Palm oil prices have also been affected by the decline in soybean oil prices worldwide. The situation is that palm oil is now cheap with soybean oil. In such a situation, Indian importers have increased procurement levels. Sankar Thacker, the National President of the All India Food Oil Traders Federation and the National President of the All India Trade Federation (GATE), said India has begun to increase the purchase of palm oil after a five -month recession, because the competitor has become more cheaper than the oil. India is the largest importer of Pamayil in the world.
This is the price of two oils
Thacker said that the price of crude palm oil is currently $ 1,050 per tonne, and that soy oil is priced at $ 1,100 per tonne, which urges the share of Indian importers to increase again.

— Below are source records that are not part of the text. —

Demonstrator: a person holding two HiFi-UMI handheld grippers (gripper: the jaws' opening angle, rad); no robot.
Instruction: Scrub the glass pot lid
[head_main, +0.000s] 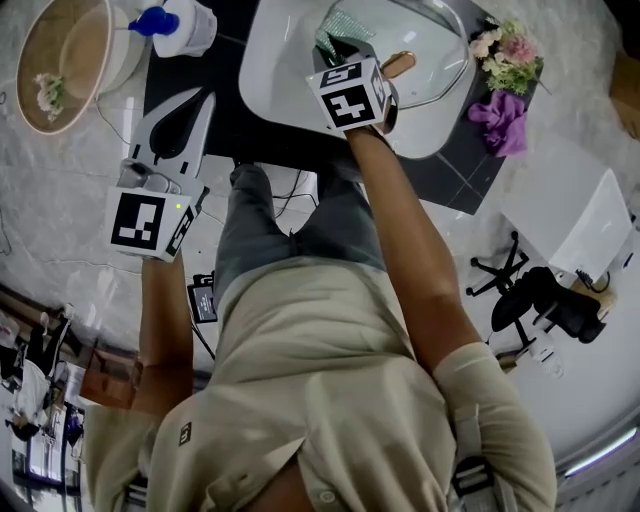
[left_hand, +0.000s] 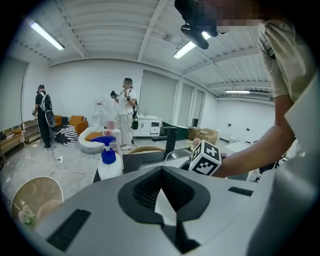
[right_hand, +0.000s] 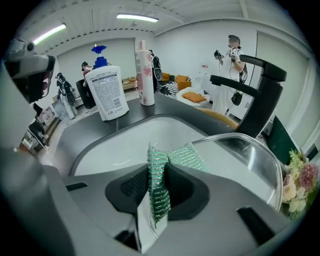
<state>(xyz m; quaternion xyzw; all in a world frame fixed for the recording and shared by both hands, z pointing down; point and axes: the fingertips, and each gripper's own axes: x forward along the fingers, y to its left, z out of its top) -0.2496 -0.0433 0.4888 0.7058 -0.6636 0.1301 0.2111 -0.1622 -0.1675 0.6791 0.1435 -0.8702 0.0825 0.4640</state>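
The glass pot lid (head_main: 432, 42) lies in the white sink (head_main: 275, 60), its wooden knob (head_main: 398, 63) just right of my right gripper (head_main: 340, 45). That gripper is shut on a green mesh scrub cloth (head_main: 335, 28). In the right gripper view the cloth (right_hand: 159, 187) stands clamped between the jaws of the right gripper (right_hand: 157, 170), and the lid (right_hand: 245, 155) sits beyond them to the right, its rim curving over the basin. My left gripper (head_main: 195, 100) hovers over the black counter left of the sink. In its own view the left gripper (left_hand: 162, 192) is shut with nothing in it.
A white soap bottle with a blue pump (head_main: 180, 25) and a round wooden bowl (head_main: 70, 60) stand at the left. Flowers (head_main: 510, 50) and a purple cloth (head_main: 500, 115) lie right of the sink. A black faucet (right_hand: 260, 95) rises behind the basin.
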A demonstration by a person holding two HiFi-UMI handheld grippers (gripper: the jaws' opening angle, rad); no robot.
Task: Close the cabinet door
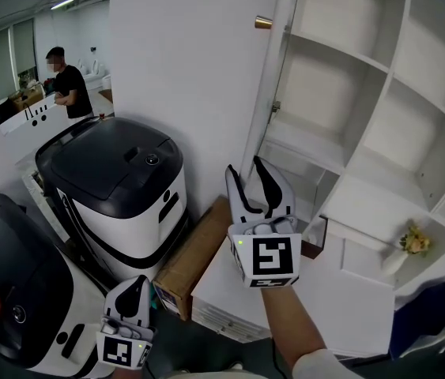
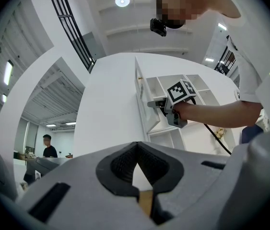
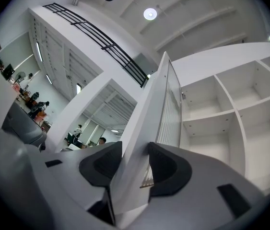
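White ceiling (image 2: 115,35), round lamp (image 2: 122,1) (lit), cardboard box (image 1: 194,263).

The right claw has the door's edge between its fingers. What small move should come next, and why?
Probably swing the door toward the shelves. The right gripper is clamped on its edge, it stands wide open, and nothing visible blocks its path.
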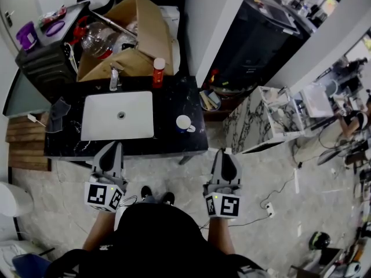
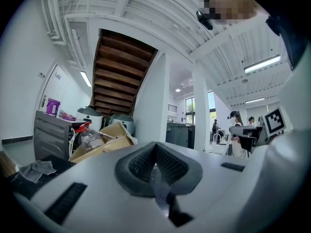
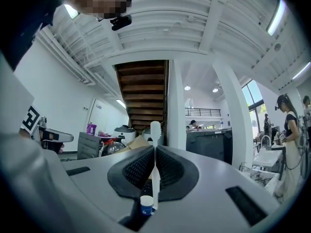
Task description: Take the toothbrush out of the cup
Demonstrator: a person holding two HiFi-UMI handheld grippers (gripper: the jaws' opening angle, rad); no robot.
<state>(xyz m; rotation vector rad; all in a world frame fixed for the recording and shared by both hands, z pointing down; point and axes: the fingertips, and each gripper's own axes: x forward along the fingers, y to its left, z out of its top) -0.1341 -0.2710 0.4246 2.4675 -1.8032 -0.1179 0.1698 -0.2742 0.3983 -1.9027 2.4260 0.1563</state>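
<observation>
Toothbrush (image 3: 155,166): white and upright, pinched between the pads of the right gripper (image 3: 155,149). Its head sticks up above the fingertips and its handle runs down through the gap between them.
Right gripper fingers (image 3: 138,168): closed tight on the toothbrush handle, one dark ribbed pad on each side of it.
Cup (image 1: 184,123): white with blue, standing on the black counter (image 1: 174,100) just right of the sink (image 1: 116,133). It is clear of the toothbrush. In the right gripper view it shows small and low between the jaws.
Right gripper, head view: in front of the counter's near edge, apart from the cup.
Left gripper (image 2: 155,147): jaws closed together with nothing between them, held in front of the counter below the sink.
Behind the sink: a red bottle (image 1: 158,72) and an open cardboard box (image 1: 142,28).
</observation>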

From December to March, there was a significant decline in the import of palm oil, but the import is expected to be over 500,000 tonnes in May and more than 600,000 tonnes in June.
Refiners who are preparing to increase stocks
The change in this requirement is expected to support the future of Malaysian palm oil, which declined by about 10% by 2025. Purchase progress refers to a new demand cycle because our ports and refiners have declined. Therefore, they can be aimed at filling their stocks again. In the international markets, palm oil is now cheaper with soy oil, which has increased the purchase again.
Import has been reduced since December
At the end of last year, Sankar Thacker said that the price of soyon oil has lost a profit, resulting in Indian buyers significantly reduced imports. From December to March, India imported only 1.57 million tonnes of palm oil, ie an average of 3,84,712 tonnes per month. This is the lowest 750,000 tonnes of plus to import per month by the marketing year ended by October 2024.
Malaysian palm oil will get an incentive
Distributors estimate that the demand between July and September will be further increased, which will cross 700,000 tonnes, as the refinery operates to reopen the stock. This new procurement trend from India is likely to support the future of Malaysian palm oil with about 10% decline in 2025.
Global markets will be closely monitored by increasing Indian demand, especially India imported some quantities from Indonesia and Malaysia from Pamayils and Thailand. Shankar Thacker added that when the price of Pamayil appears, India’s increasing imports reflect significant changes in demand, which will affect global -eating oil markets in the coming months.